Chuck Bednar for redOrbit.com Your Universe Online

Two-thirds of all adult cancer cases are primarily the result of bad luck, according to the authors of a new study appearing in Fridays edition of the journal Science.

Dr. Bert Vogelstein, the Clayton Professor of Oncology at the Johns Hopkins University School of Medicine, and Dr. Cristian Tomasetti, an assistant professor of oncology at the Johns Hopkins University School of Medicine and Bloomberg School of Public Health, developed a statistical model that measured the proportion of cancer incidence across many different tissue types.

They found that two-thirds of adult cancer incidence across tissues occur when the random mutations that take place during stem cell division drive cancer through, while the remaining one-third of cases are the result of environmental factors and inherited genes.

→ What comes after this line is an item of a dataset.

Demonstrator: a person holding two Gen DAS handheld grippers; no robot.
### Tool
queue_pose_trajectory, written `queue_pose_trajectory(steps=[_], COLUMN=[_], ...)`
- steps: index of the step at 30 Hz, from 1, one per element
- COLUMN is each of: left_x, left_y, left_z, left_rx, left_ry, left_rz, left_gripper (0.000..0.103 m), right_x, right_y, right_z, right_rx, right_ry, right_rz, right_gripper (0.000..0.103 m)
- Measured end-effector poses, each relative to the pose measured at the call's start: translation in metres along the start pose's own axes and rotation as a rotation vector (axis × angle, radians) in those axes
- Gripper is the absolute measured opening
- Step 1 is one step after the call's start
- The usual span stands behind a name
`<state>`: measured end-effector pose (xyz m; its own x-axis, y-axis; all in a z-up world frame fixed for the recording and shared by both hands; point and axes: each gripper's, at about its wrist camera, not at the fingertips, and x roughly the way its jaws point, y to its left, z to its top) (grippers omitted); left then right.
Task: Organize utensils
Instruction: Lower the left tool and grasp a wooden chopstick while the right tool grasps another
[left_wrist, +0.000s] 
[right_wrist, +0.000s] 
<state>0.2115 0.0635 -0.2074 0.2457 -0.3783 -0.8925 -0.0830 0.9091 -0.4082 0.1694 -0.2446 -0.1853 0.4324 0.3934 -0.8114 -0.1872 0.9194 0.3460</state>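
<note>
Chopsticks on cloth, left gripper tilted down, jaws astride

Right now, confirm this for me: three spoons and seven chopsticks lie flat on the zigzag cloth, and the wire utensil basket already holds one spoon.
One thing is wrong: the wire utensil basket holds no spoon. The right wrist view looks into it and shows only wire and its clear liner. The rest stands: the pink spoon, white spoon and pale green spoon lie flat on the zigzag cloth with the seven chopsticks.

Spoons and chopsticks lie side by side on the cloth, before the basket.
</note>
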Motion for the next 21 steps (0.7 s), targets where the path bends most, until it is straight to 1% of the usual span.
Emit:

All cancers are caused by a combination of bad luck, the environment and heredity, and weve created a model that may help quantify how much of these three factors contribute to cancer development, explained Dr. Vogelstein, who is also co-director of the Ludwig Center at Johns Hopkins and an investigator at the Howard Hughes Medical Institute.

Cancer-free longevity in people exposed to cancer-causing agents, such as tobacco, is often attributed to their good genes, but the truth is that most of them simply had good luck, he said, adding that that poor lifestyle choices can also contribute to this so-called bad luck factor.

The authors said that the implications of their model could alter the public perception about cancer risk factors, as well as impact the funding of research related to the disease.

If most cancer cases can be explained by random DNA mutations that occur as stem cells divide, explained Dr. Tomasetti, it means that lifestyle changes will be a tremendous help when it comes to preventing some forms of the disease, but will be less effective against other types.

As a result, the medical community should should focus more resources on finding ways to detect such cancers at early, curable stages, he added. He and Vogelstein said that they reached their conclusion by searching scientific literature for data on the cumulative number of total stem cell divisions among 31 tissue types that take place during a persons lifetime.

Stem cells renew themselves, repopulating cells that die off in specific organs, the researchers said. Cancer arises when tissue-specific stem cells experience mutations in which one chemical letter in DNA is erroneously swapped for another during the replication process.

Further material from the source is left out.